Re: virus: Holy Fire

Vicki Rosenzweig (rosenzweig@hq.acm.org)
Thu, 26 Sep 96 14:35:00 PDT


I missed some of this discussion (I was out of the office for
a while), but it seems to be that there's a distinction between
teaching something that simplifies what you believe in (for
example, in elementary school you teach that 3+3=6, and only
later if at all do you introduce modular arithmetic, in which 3+3
might equal 1) and something that you consider false. If I teach
"thou shalt not kill" as part of a broader idea that people should
not harm each other, that's not hypocrisy; if I taught "thou shalt
not kill" because I wanted to be able to attack people with
impunity, it would be hypocrisy.

My immediate thought on "what techniques can we lift from Tarot"
is that Tarot appeals to people who think visually, and maybe we
should try to create a set of Virian images that would promote, or
serve as reminders of, our ideas. Also, Tarot images are somewhat
plastic: there's always a Fool, for example, but the exact appearance
of the card changes from deck to deck (and different people who care
about such things have different ideas of how much alteration is
possible before a set of cards with pictures on them stop being a
Tarot deck).

Vicki
rosenzweig@hq.acm.org
http://members.tripod.com/~rosvicl
----------
From: owner-virus
To: virus
Subject: Re: virus: Holy Fire
Date: Thursday, September 26, 1996 2:05PM

On Mon, 26 Nov 1956 23:12:25 +0000 David Leeper <dleeper@gte.net> writes:

>Preliminary Objection:
>If we sell what we do not believe we are hypocrites.

No.

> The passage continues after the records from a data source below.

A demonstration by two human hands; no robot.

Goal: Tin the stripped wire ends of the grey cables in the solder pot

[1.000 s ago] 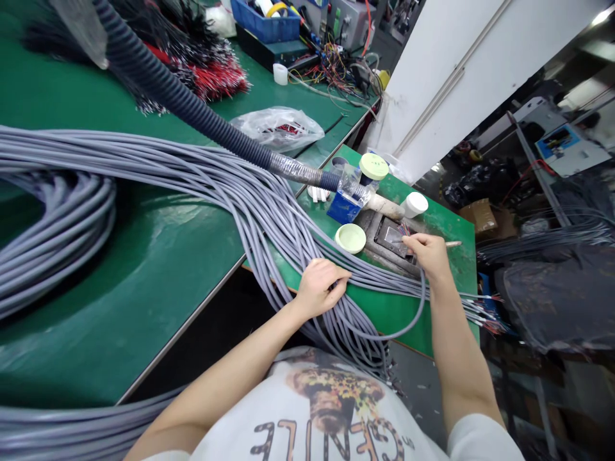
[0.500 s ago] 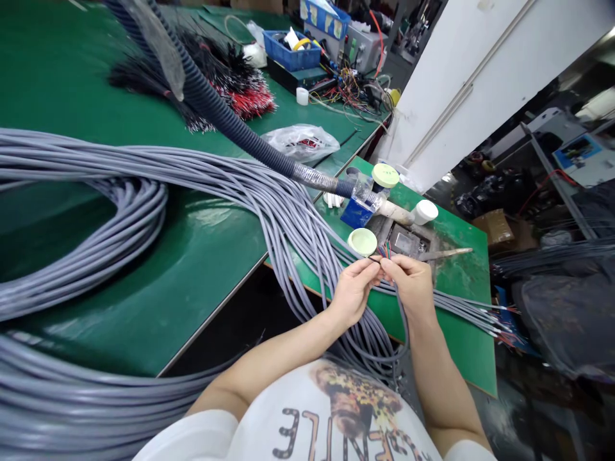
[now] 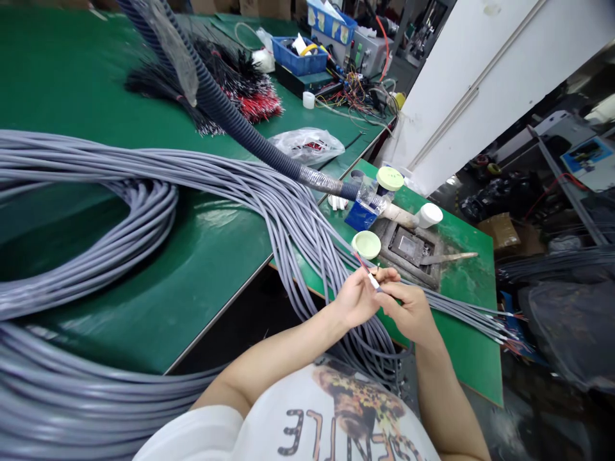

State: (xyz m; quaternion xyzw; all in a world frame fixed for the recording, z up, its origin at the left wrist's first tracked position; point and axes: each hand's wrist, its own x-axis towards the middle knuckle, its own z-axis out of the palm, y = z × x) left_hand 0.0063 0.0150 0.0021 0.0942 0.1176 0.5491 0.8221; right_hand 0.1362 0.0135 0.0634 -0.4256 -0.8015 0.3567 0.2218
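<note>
My right hand is closed on the end of a grey cable, where a white sleeve and thin red and dark wires stick out up and to the left. Beside it my left hand has its fingers curled at the same cable end; what its fingertips pinch is too small to make out. Just beyond the hands stand an open pale green round container and a dark metal solder pot with a flat blade lying across its edge.
A thick bundle of grey cables crosses the green table and passes beneath my hands. A corrugated hose hangs over it. Behind the pot are a white cup, a lidded jar and a blue box.
The coloured wire ends have swung from pointing up between my hands to pointing up and left, and a white sleeve now shows. Both hands have moved slightly down, and the view has shifted a little.
</note>
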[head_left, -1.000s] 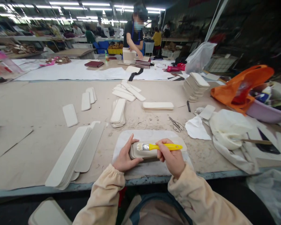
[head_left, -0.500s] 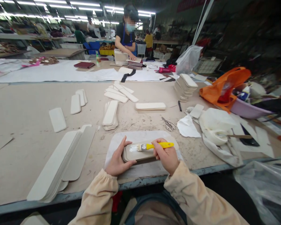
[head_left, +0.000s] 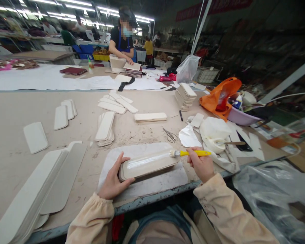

Frequently people an unable to see our ends as desireable because
they are focused on what's close to them. To get them to take a longer
view it is sometimes necessary to direct them to some intermediate stage;
a stage from which they will be able to recognize larger or more abstract
ends as desireable. Put another way, it is helpful to provide people
with a relatively simple conceptual framework (simple in comparrison to
where we eventually plan to lead them - complex from the standpoint of
their intial state), allow them time to assimilate it and grow
comfortable with it, and then point out the flaws and the inconsistencies
which will force them to move closer to the end we are trying to
facilitate.

When I was teaching logic I would introduce the distinction between
inductive and deductive reasoning by telling the students that inductive
reasoning draws a general conclusion from a number of specific
observations and that deductive reasoning is the process by which we
start with general principles and use them to generate specific
conclusions. Shorthand version: Induction is specific to general and
deduction is general to specific. This is dead wrong, but it works in
enough cases that it gives the students a feel for the difference.
Later, after they've demonstrated that the intial framework makes sense
to them I introduce the problem cases that show the framework to be
inadequate.

In many Buddhist sutras the Buddha advocates doing just this sort of
thing. It's called employing expedient means. Rather than being a
hypocrite, the Buddha was a teacher who knew that understanding
proceeded in stages.

>
>Heart Of The Matter:
>Tarot & Company have survived to this day in the face of opposition
>from
>every quarter, from religion to science and everything in between.
>These meme complexes use memes such as "Predict the future" to infect.
>
>Without such a meme the entire complex would have become extinct a
>long
>time ago. We could learn alot from these "psuedo-sciences".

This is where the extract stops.